A partir de este pronunciamiento esta doctrina se ha reiterado en muchas ocasiones, resumiéndose la misma en la STC 104/2000, de 13 de abril, en la que se declaró:
“Hemos dicho, con relación al principio de seguridad jurídica, que ésta viene a ser la suma de certeza y legalidad, jerarquía y publicidad normativa, irretroactividad de lo no favorable, interdicción de la arbitrariedad, equilibrada de tal suerte que permita promover, en el orden jurídico, la justicia y la igualdad, en libertad (SSTC 27/1981, de 20 de julio, F. 10; 71/1982, de 30 de noviembre, F. 4; 126/1987, de 16 de julio, F. 7; 227/1988, de 29 de noviembre, F. 10; 65/1990, de 5 de abril, F. 6; 150/1990, de 4 de octubre, F. 8; 173/1996, de 31 de octubre, F. 3; y 225/1998, de 25 de noviembre, F. 2). Es decir, la seguridad jurídica entendida como la certeza sobre el ordenamiento jurídico aplicable y los intereses jurídicamente tutelados (STC 15/1986, de 31 de enero, F. 1), como la expectativa razonablemente fundada del ciudadano en cuál ha de ser la actuación del poder en la aplicación del Derecho (STC 36/1991, de 14 de febrero, F. 5), como la claridad del legislador y no la confusión normativa (STC 46/1990, de 15 de marzo, F. 4)”.
Parecidas consideraciones ha realizado, asimismo, el Consejo de Estado, como, por ej., se comprueba de la lectura de su Memoria del año 1992, en la que se afirmó que la Constitución garantiza la seguridad jurídica, uno de cuyos aspectos fundamentales es el de que todos, tanto los poderes públicos como los ciudadanos, sepan a qué atenerse; lo cual supone, por un lado, un conocimiento cierto de las leyes vigentes, y por otro una cierta estabilidad de las normas y de las situaciones que en ellas se definen.

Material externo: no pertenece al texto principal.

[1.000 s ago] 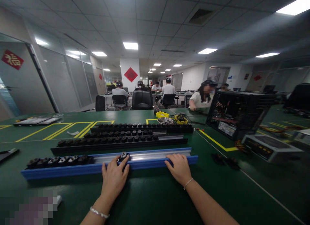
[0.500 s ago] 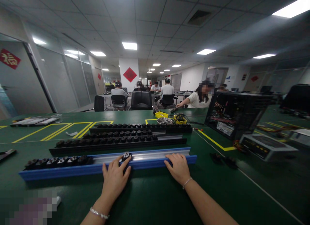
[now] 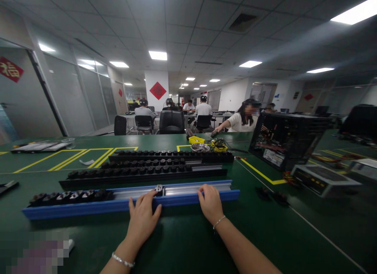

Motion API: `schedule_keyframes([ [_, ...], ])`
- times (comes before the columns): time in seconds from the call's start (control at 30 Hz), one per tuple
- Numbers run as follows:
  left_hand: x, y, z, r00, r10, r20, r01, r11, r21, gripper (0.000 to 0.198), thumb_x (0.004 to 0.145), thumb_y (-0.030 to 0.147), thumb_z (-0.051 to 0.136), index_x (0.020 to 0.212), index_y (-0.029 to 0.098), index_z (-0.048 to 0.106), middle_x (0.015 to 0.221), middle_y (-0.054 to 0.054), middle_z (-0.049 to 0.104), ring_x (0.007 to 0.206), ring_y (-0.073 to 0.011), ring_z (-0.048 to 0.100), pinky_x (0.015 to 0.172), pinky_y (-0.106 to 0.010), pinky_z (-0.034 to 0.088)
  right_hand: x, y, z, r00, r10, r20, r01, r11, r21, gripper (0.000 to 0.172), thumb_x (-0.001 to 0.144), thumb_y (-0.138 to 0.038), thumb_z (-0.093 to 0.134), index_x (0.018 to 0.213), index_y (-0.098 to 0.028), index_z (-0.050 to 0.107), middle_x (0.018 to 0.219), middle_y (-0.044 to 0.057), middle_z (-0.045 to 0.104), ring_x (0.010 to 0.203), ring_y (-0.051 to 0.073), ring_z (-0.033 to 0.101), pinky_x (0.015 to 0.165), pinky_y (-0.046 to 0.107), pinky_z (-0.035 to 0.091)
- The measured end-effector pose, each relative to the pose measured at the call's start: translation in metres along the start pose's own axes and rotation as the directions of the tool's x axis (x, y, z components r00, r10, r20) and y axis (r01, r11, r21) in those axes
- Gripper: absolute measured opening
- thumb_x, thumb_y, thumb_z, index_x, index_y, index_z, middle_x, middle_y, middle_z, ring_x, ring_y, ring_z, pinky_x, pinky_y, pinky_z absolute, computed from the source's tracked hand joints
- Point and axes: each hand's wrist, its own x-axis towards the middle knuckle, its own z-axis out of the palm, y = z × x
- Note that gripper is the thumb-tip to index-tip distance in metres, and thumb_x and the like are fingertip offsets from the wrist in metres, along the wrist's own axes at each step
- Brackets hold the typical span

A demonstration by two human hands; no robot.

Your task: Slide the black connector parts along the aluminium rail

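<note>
A long blue rail [image 3: 188,198] with a silvery inner channel lies across the green table in front of me. One small black block with a silver top [image 3: 159,190] sits alone midway along the channel; several similar dark blocks [image 3: 70,196] stand in a row at its left end. My left hand [image 3: 141,216] is open, thumb and fingers apart, its fingertips touching the lone block's left side and the rail's near wall. Toward the rail's right end, my right hand [image 3: 211,203] has its fingers curled over the near edge; the fingertips are partly hidden.
Behind the blue rail lie black rails [image 3: 141,177] filled with dark blocks. Farther right are an open computer case [image 3: 285,140], a power supply [image 3: 324,179] and two dark pieces [image 3: 272,195]. A yellow tray [image 3: 196,140] and metal bowl [image 3: 200,147] stand beyond; a co-worker [image 3: 243,120] reaches across there.
The lone block has shifted slightly right along the channel, with my left fingertips now at its left side. My right hand has moved a little left and its fingers have curled in.
</note>
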Motion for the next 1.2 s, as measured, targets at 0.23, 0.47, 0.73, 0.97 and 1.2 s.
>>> schedule_keyframes([
  [0.23,-0.001,-0.002,0.004,0.999,-0.028,-0.039,0.029,0.999,0.025,0.043,0.078,0.034,0.042,0.117,0.016,0.048,0.115,-0.009,0.058,0.112,-0.0249,0.044,0.104,-0.056,0.009,0.011,-0.057,0.019,0.996,0.014,0.084,-0.028,0.984,0.177,0.022,0.084,-0.033,0.045,0.071,-0.022,0.060,0.079,0.002,0.063,0.083,0.016,0.052,0.075,0.027,0.033],
  [0.47,-0.002,0.001,0.002,0.999,0.034,0.016,-0.035,0.999,0.021,0.040,0.078,0.030,0.044,0.117,0.024,0.049,0.117,-0.005,0.058,0.112,-0.0246,0.043,0.102,-0.060,0.002,0.013,-0.104,0.039,0.991,0.053,0.126,-0.069,0.990,0.125,0.033,0.075,-0.047,0.054,0.098,-0.024,0.060,0.094,0.003,0.063,0.093,0.020,0.051,0.081,0.032,0.032],
  [0.73,0.000,0.002,-0.001,0.999,0.000,0.041,0.000,1.000,-0.005,0.044,0.076,0.029,0.045,0.120,0.024,0.046,0.113,-0.006,0.059,0.111,-0.0241,0.044,0.102,-0.059,0.001,0.015,-0.119,0.047,0.987,0.132,0.094,-0.135,0.991,0.026,0.027,0.075,-0.046,0.053,0.089,-0.025,0.062,0.090,0.005,0.061,0.091,0.022,0.051,0.079,0.034,0.031],
  [0.97,0.000,0.001,0.000,0.999,0.011,0.033,-0.010,1.000,-0.017,0.041,0.076,0.028,0.044,0.116,0.023,0.048,0.112,-0.005,0.059,0.111,-0.0233,0.044,0.102,-0.059,0.002,0.013,-0.117,0.049,0.988,0.153,0.028,-0.154,0.987,0.039,0.020,0.075,-0.039,0.051,0.080,-0.023,0.062,0.085,0.005,0.060,0.088,0.021,0.050,0.080,0.033,0.031],
  [1.2,0.000,0.000,0.002,0.999,0.004,0.042,-0.004,1.000,-0.020,0.039,0.076,0.027,0.044,0.115,0.022,0.049,0.115,-0.006,0.058,0.111,-0.0241,0.043,0.102,-0.059,0.001,0.011,-0.107,0.045,0.985,0.172,-0.005,-0.172,0.985,0.019,0.021,0.075,-0.037,0.051,0.083,-0.022,0.061,0.086,0.006,0.060,0.088,0.021,0.049,0.082,0.035,0.030],
])
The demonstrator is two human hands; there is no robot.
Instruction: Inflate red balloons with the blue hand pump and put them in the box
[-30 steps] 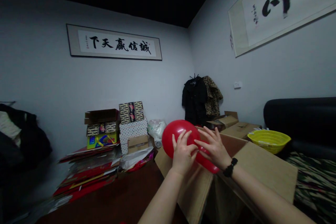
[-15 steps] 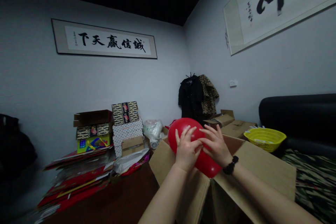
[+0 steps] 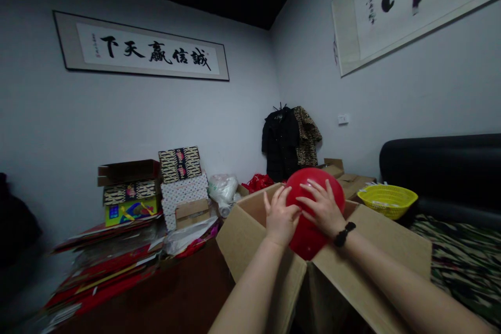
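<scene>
A red balloon [image 3: 319,185] rises above an open cardboard box [image 3: 238,237]. More red balloon surface shows below my hands inside the box; I cannot tell whether it belongs to a second balloon. My left hand [image 3: 282,219] is at the balloon's near left side, thumb and forefinger pinched together and the other fingers raised. Close beside it, my right hand [image 3: 324,211], with a black band at the wrist, lies over the balloon's front, fingers spaced and bent against it. The fingertips of both hands nearly meet. What is pinched there, perhaps the balloon's neck, is hidden.
Right of the box is a yellow plastic basket [image 3: 387,201], near a black sofa [image 3: 438,167] and camouflage cloth [image 3: 465,266]. Stacked boxes [image 3: 183,188] and red flat packages [image 3: 113,266] stand left. Coats [image 3: 279,141] hang in the corner.
The balloon's upper part has swung from left of my hands to behind and right of them. My right hand's fingers have shifted further across its front. The view has turned slightly.
</scene>
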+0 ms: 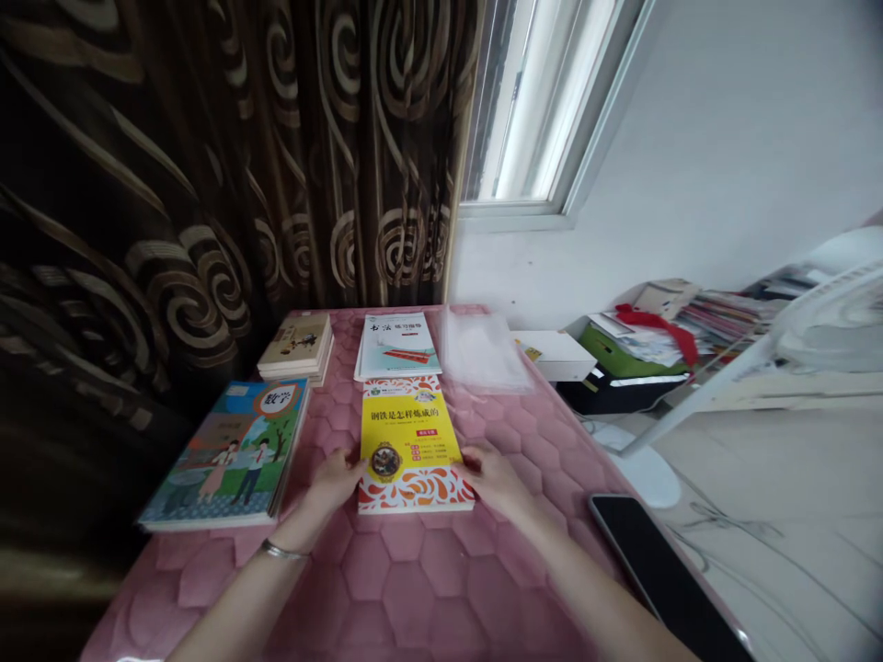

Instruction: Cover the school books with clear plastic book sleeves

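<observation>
A yellow book (pixel 411 441) with an orange patterned lower cover lies flat in the middle of the pink quilted table (pixel 414 588). My left hand (pixel 336 480) grips its left edge, fingers curled against the cover; a silver bracelet sits on that wrist. My right hand (pixel 495 478) holds the book's right edge, fingers bent round it. Both hands rest on the table surface.
A stack of green illustrated textbooks (pixel 227 457) lies at the left. Behind are a small stack of beige books (pixel 298 347), a white workbook (pixel 396 346) and clear plastic sleeves (pixel 479 349). A dark phone (pixel 655 570) lies at the right edge. Brown curtain behind, white fan right.
</observation>
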Available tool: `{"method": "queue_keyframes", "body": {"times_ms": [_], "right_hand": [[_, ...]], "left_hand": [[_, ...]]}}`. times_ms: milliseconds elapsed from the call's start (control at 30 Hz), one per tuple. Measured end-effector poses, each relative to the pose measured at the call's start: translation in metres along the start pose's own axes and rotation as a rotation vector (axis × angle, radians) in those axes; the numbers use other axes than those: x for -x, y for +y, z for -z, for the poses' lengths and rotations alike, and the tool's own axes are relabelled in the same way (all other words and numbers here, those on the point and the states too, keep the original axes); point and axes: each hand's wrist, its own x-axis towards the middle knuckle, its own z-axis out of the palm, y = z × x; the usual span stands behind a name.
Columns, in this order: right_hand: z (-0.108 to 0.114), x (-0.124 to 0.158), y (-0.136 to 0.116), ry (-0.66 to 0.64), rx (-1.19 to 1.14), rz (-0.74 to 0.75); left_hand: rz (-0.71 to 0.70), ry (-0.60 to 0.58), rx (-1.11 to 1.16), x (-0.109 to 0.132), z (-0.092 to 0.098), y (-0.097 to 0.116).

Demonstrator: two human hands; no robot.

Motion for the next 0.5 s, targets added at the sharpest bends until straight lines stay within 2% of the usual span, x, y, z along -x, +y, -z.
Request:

Este principio de seguridad jurídica, aunque no tiene en el Derecho tributario una vigencia reforzada en especial, al contrario de lo que ocurre en otros sectores del ordenamiento, como el Derecho penal, presenta, sin embargo, como señaló Rodríguez Bereijo, una particular relevancia en materia tributaria.
Y ello por el enorme volumen, la extremada variabilidad de la legislación fiscal, sometida a un continuo proceso de adaptación y cambio, y por su carácter a menudo asistemático y carente de buena técnica jurídica, que dificulta no sólo su conocimiento y comprensión sino también, lo que es más importante cuando se trata de la aplicación de los tributos, su previsibilidad de modo que el contribuyente pueda ajustar su comportamiento económico al coste de los impuestos, de manera que pueda calcular de antemano la carga tributaria y pagar los menores impuestos posibles que las Leyes permitan.
Así se ha indicado, también, entre otros muchos autores, por García Novoa, por Moreno González y por Rubio Llorente, quien ha denunciado que en la materia fiscal da muchas veces la impresión de que se procede por impulsos, a propósito de casos singulares, sin tener en cuenta la desorientación general que esto produce.
Análogas consideraciones se recogen también en la STC 150/1990, de 4 de octubre, en cuyo F.J. 8º se puso de relieve que, en especial, había que extremar las precauciones y estar vigilantes respecto al cumplimiento de estos principios de certeza y seguridad jurídica en un sector como el tributario que, además de regular actos y relaciones jurídicas en masa que afectan y condicionan la actividad económica global de todos los ciudadanos, atribuye a éstos una participación o un protagonismo creciente en la gestión y aplicación de los tributos, puesto que una legislación confusa, oscura e incompleta dificulta su aplicación y, además de socavar la certeza del Derecho y la confianza de los ciudadanos en el mismo, puede terminar por empañar el valor de la justicia.
Nada de esto sucede, por desgracia, en la realidad diaria del Derecho tributario, en el que en muchas ocasiones, más desde luego de lo que es deseable, nos movemos en un marco que nos recuerda las palabras que gustaba pronunciar a Borges: “No estoy seguro de nada, no sé nada. Ni siquiera sé la fecha de mi muerte”.